Mais qu’est-il du marché français ? Les contenus audios représentent-ils une véritable opportunité économique pour des titres de presse traditionnelle en souffrance, ou un simple mirage qui s’estompera une fois la tendance essoufflée, comme le fut le web documentaire au début des années 2010 ? 

Mais au fait, qu’est-ce qu’un podcast ? 

Résumé simplement, un podcast est un contenu audio numérique que l’on peut écouter n’importe où. On distingue ensuite les replays d’émissions de stations de radio mis à disposition à la demande (on parle alors de “radio de rattrapage”) des “podcasts natifs”, contenus ayant été conçus en vue d’une diffusion à la demande sans passage à la radio.  En termes de contenu, le genre le plus écouté est le podcast d’actualité : en France, 34% des épisodes les plus populaires disponibles sur Apple appartiennent à cette catégorie. C’est d’ailleurs sur ce genre que les éditeurs de presse écrite ont concentré leurs efforts, et en particulier sur le format d’approfondissement, dont le Daily du New York Times est le parfait exemple. Ce blockbuster audio a d’ailleurs été une source d’inspiration majeure lors de la création du podcast “La Story” par Les Echos en partenariat avec Binge Audio.
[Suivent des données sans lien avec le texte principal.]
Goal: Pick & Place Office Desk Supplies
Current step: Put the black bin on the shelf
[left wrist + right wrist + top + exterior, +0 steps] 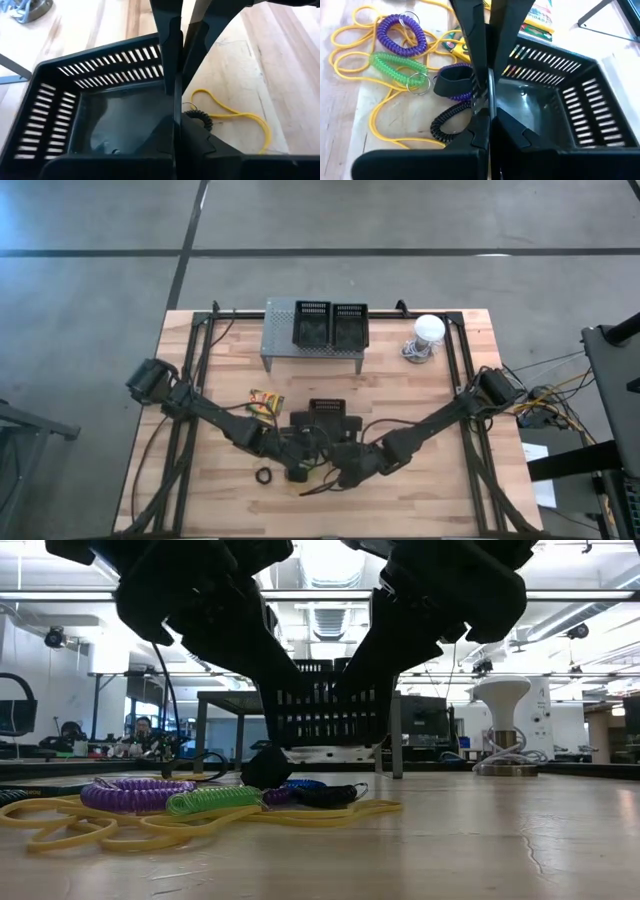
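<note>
Both grippers, left gripper (176, 75) and right gripper (487, 75), pinch the mesh basket (322, 420) walls at 9 and 3 o'clock (light, stiff, slotted plastic, I judge; rims suit gripping).

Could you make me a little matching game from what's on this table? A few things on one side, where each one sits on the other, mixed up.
Things:
1. white dome object
2. crayon box
3. two mesh baskets
4. purple coil loop

Places:
A. on top of the grey metal stand
B. in the pile of loops in front of the grippers
C. at the table's far right corner
D. on the wood beside the left arm

Pairs: 1-C, 2-D, 3-A, 4-B
</note>
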Controlling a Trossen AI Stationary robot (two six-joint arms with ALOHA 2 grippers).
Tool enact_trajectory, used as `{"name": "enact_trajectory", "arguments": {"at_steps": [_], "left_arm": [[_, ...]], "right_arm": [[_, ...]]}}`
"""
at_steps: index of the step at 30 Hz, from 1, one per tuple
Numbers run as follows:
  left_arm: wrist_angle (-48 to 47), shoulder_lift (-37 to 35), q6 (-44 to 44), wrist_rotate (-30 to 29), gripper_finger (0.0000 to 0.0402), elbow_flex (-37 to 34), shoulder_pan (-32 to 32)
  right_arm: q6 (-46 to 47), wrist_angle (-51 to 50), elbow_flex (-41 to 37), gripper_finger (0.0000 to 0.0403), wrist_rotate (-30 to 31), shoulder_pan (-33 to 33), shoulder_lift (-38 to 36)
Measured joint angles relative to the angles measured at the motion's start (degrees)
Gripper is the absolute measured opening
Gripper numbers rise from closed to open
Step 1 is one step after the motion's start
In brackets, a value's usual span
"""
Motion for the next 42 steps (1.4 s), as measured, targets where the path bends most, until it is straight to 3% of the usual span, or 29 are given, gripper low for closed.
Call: {"name": "enact_trajectory", "arguments": {"at_steps": [4,12,14,19,26,31,34,38,42], "left_arm": [[-0.09,0.02,-0.10,0.37,0.0013,0.00,-0.02],[-0.74,0.15,-0.28,-0.13,0.0010,-0.02,0.03],[-1.72,0.15,-0.09,-1.03,0.0010,0.33,-0.31],[-6.17,0.02,1.43,-2.04,0.0010,4.11,-2.59],[-33.36,-0.02,-4.36,-6.16,0.0009,18.06,-8.39],[-61.38,-0.58,-15.27,-8.52,0.0008,27.59,-10.79],[-73.47,-3.56,-20.81,-9.55,0.0008,29.18,-9.93],[-78.05,-12.15,-21.35,-11.15,0.0008,26.21,-6.04],[-71.79,-23.44,-9.02,-11.24,0.0008,19.33,1.78]], "right_arm": [[-2.85,1.54,0.40,0.0030,0.43,0.11,0.00],[-5.50,0.19,3.15,0.0124,0.85,0.85,-1.47],[-3.56,-2.57,3.18,0.0137,5.26,2.56,-3.29],[6.43,-14.96,2.99,0.0140,23.65,10.31,-6.34],[24.69,-29.19,2.90,0.0123,34.18,19.02,-6.95],[27.80,-31.69,1.73,0.0112,37.72,20.28,-6.88],[29.10,-31.69,0.40,0.0106,38.07,20.22,-6.88],[31.15,-31.67,-1.33,0.0098,38.07,20.24,-6.86],[31.31,-31.52,-1.63,0.0091,38.09,20.22,-6.84]]}}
L’objectif du format selon Pierre Chausse, directeur adjoint des rédactions au Parisien (groupe Les Echos): “raconter quelques histoires différemment, avec un podcast d’actualité quotidien d’une vingtaine de minutes”. Mais le développement de ces nouveaux formats représente un investissement important, alors même que les podcasts peinent à trouver un business model pérenne. 

Un business-model encore balbutiant et une rentabilité incertaine 

Le Parisien et les Echos disposent d’une équipe de 4 ou 5 personnes dédiée à la création des podcasts quotidiens (tandis que le New York Times en emploie 15 pour la production de The Daily). La production de contenu de qualité exige également des investissements en termes de matériel et de formation professionnelle pour les journalistes venant de l’écrit. Mais comment rentabiliser ce format plus coûteux qu »il n’y parait ?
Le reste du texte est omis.